EXERCISE DIRECTIONS = The required output is the lines below from the line containing "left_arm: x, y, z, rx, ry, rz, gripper" to the line containing "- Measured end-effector", inclusive, retyped exactly. No other lines belong in it.

· · ·

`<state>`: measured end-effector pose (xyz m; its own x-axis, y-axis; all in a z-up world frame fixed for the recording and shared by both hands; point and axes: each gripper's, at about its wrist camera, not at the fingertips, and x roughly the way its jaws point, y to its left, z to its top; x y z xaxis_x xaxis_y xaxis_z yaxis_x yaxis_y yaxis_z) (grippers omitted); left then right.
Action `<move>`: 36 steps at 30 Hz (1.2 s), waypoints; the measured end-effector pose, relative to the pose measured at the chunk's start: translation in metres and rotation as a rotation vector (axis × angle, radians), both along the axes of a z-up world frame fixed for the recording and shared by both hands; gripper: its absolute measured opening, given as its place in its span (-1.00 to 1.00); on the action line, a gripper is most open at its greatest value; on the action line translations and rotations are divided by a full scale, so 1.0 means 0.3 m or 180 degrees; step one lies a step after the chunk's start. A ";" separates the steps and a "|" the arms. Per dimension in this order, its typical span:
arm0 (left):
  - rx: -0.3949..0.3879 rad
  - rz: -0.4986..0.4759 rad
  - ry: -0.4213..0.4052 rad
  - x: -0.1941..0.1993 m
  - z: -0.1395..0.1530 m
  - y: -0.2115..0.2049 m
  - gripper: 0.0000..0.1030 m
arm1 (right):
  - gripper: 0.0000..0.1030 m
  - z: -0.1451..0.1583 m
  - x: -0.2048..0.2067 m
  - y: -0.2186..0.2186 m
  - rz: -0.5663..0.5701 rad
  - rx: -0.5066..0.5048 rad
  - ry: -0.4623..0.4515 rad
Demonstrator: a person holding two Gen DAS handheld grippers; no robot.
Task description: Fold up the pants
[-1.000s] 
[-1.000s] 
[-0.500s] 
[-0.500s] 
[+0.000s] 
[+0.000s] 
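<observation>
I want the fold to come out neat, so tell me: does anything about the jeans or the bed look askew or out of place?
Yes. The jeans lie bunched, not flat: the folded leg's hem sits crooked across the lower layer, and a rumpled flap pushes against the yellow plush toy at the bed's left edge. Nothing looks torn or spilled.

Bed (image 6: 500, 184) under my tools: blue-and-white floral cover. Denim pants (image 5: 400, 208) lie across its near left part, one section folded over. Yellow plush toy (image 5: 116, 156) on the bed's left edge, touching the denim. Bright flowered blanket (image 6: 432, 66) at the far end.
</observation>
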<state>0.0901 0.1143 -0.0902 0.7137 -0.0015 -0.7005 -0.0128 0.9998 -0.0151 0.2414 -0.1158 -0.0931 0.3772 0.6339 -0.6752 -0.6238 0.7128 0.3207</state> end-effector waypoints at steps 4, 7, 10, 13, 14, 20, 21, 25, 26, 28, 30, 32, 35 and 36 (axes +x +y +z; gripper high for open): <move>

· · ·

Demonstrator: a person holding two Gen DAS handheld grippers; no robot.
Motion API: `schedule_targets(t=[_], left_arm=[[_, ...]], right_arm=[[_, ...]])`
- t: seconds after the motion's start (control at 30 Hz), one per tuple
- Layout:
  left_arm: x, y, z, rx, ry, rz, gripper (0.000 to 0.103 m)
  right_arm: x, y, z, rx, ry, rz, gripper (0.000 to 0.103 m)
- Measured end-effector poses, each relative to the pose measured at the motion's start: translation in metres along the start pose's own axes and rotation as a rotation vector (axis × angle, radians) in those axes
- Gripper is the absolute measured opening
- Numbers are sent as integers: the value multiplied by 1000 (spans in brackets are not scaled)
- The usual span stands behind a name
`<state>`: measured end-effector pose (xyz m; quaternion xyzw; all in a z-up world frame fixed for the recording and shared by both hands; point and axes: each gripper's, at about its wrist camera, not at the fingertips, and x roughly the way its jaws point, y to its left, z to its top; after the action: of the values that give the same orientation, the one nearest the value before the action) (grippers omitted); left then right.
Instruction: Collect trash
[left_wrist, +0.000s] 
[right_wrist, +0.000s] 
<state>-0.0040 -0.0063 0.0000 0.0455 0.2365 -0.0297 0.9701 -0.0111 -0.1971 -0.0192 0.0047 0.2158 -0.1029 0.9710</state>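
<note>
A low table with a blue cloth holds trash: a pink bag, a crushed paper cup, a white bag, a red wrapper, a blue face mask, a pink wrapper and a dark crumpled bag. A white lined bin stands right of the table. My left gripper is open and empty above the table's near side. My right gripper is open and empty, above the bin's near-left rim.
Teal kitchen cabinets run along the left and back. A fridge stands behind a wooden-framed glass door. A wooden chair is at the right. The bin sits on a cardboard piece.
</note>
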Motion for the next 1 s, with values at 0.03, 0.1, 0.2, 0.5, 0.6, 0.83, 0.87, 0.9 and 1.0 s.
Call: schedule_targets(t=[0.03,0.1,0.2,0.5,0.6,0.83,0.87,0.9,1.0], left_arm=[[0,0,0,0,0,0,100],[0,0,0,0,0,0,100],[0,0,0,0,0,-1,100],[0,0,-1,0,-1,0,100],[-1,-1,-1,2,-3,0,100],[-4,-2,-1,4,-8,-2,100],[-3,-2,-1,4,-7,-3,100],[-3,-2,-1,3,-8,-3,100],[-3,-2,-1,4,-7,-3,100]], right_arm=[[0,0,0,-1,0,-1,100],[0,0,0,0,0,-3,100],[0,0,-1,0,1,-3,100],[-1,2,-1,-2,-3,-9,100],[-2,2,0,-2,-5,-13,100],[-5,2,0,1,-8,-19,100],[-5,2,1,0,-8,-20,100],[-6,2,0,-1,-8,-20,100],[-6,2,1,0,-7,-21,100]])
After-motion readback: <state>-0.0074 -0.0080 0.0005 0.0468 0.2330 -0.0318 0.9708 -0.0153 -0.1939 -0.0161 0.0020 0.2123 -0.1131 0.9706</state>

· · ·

SOLUTION TO THIS PROBLEM =
  left_arm: x, y, z, rx, ry, rz, gripper (0.000 to 0.103 m)
  right_arm: x, y, z, rx, ry, rz, gripper (0.000 to 0.103 m)
- Measured end-effector poses, each relative to the pose measured at the motion's start: translation in metres along the start pose's own axes and rotation as a rotation vector (axis × angle, radians) in those axes

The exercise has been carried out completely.